* [Task to carry out]: Word for word, repeat the lines of the records from the one containing "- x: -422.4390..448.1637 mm" through the last line, both included.

**** Data provided

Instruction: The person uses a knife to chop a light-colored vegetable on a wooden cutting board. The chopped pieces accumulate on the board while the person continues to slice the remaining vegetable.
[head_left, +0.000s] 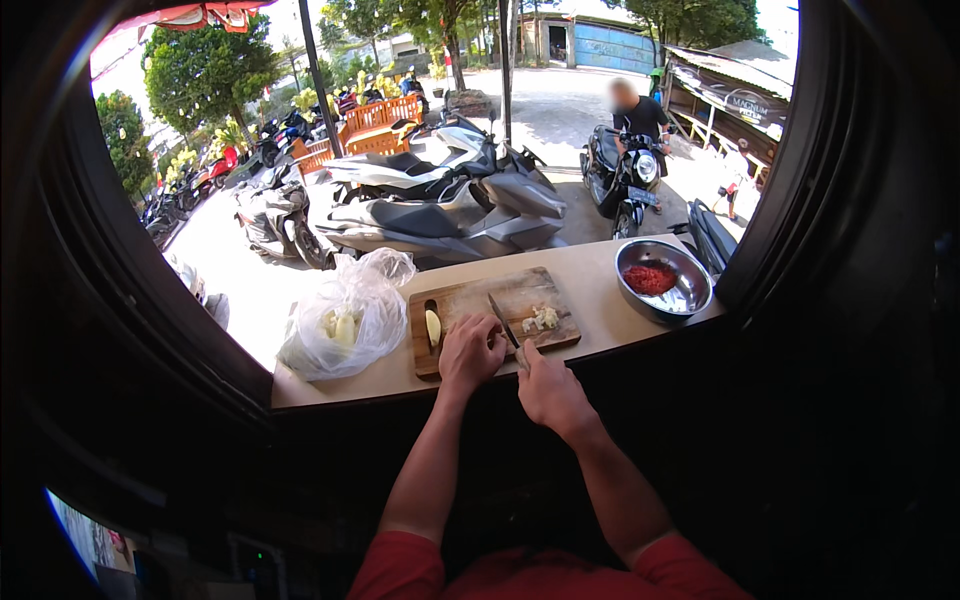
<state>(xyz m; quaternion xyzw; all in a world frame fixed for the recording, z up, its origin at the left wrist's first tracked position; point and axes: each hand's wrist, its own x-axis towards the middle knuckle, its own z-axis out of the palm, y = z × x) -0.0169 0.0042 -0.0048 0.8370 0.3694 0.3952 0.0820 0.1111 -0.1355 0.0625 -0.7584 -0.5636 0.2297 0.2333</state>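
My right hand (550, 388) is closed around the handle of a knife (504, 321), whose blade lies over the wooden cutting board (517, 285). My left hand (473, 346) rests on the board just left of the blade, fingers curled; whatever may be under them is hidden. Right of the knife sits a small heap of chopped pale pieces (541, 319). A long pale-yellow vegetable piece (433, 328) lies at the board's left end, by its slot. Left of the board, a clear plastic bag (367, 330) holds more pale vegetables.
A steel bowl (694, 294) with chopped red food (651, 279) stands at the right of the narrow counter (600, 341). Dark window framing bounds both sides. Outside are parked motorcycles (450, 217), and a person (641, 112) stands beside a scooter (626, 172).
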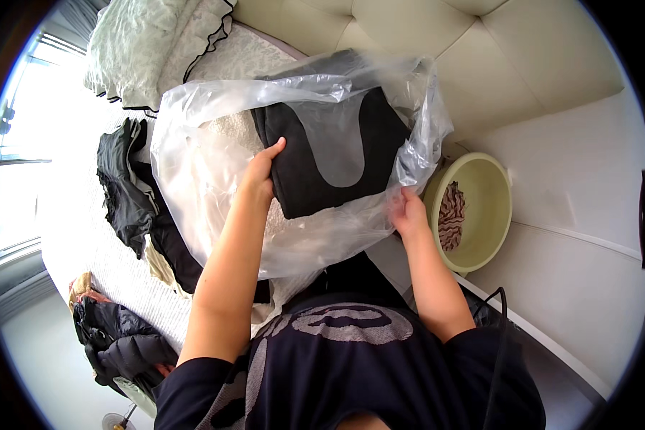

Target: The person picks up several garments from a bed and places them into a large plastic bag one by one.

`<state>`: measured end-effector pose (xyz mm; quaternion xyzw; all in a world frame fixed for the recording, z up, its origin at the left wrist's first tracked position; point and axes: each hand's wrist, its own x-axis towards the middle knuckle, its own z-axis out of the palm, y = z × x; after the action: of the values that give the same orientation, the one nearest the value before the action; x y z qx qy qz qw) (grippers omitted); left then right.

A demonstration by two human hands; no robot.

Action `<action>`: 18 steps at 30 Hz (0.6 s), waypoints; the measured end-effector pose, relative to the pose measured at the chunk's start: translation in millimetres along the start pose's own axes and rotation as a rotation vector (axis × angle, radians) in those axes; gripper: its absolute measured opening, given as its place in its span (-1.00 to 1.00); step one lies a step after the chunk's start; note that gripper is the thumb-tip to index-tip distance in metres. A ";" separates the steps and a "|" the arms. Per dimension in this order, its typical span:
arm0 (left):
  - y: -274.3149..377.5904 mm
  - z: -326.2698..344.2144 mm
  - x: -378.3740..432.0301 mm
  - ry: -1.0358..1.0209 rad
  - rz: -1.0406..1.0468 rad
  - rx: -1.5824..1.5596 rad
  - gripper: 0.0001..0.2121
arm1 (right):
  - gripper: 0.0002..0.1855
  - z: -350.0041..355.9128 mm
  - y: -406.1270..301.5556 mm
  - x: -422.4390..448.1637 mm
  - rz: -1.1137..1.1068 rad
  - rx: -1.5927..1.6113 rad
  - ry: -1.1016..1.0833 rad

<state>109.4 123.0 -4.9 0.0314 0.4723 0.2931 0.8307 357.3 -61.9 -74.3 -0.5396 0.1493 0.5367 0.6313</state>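
Note:
A folded black garment lies in the mouth of a large clear plastic bag, part of it covered by the film. My left hand grips the garment's left edge, thumb on top and fingers hidden beneath. At the bag's right rim, my right hand pinches the plastic; it looks slightly blurred. Under the garment, inside or below the bag, shows a cream fleecy fabric. Behind the black piece, a dark grey cloth is seen through the film.
Dark clothes lie on the white bed at left, with a black puffer jacket near its edge. A pale green ruffled quilt is behind. The padded headboard stands ahead. Right of me is a yellow-green basin holding a striped cloth.

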 end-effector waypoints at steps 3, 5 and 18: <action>-0.8 -7.2 -0.9 -0.072 -0.015 -0.088 -0.65 | -0.81 17.9 -25.4 -38.7 0.056 0.050 0.045; -5.2 1.2 -6.8 -0.058 -0.027 -0.092 -0.64 | -0.83 15.5 -44.1 -65.0 0.043 0.132 0.029; -31.9 -25.5 -5.5 0.068 0.128 0.351 -0.67 | -0.85 14.6 -107.5 -147.6 -0.279 0.258 -0.613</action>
<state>101.4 88.1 -25.3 0.1958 0.5410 0.2594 0.7757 385.7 -108.8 100.4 -0.2847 -0.0558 0.5592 0.7767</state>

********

* [Answer to the exercise]:
  - x: -422.4390..448.1637 mm
  - rz: -1.1137..1.1068 rad
  - rx: -1.5927..1.6113 rad
  - ry: -1.1016..1.0833 rad

<state>109.4 123.0 -4.9 0.0314 0.4723 0.2931 0.8307 357.3 -61.9 -74.3 -0.5396 0.1493 0.5367 0.6313</state>
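Note:
A folded black garment lies in the mouth of a large clear plastic bag, part of it covered by the film. My left hand grips the garment's left edge, thumb on top and fingers hidden beneath. At the bag's right rim, my right hand pinches the plastic; it looks slightly blurred. Under the garment, inside or below the bag, shows a cream fleecy fabric. Behind the black piece, a dark grey cloth is seen through the film.
Dark clothes lie on the white bed at left, with a black puffer jacket near its edge. A pale green ruffled quilt is behind. The padded headboard stands ahead. Right of me is a yellow-green basin holding a striped cloth.
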
 end-effector waypoints at steps 3, 5 and 18: <action>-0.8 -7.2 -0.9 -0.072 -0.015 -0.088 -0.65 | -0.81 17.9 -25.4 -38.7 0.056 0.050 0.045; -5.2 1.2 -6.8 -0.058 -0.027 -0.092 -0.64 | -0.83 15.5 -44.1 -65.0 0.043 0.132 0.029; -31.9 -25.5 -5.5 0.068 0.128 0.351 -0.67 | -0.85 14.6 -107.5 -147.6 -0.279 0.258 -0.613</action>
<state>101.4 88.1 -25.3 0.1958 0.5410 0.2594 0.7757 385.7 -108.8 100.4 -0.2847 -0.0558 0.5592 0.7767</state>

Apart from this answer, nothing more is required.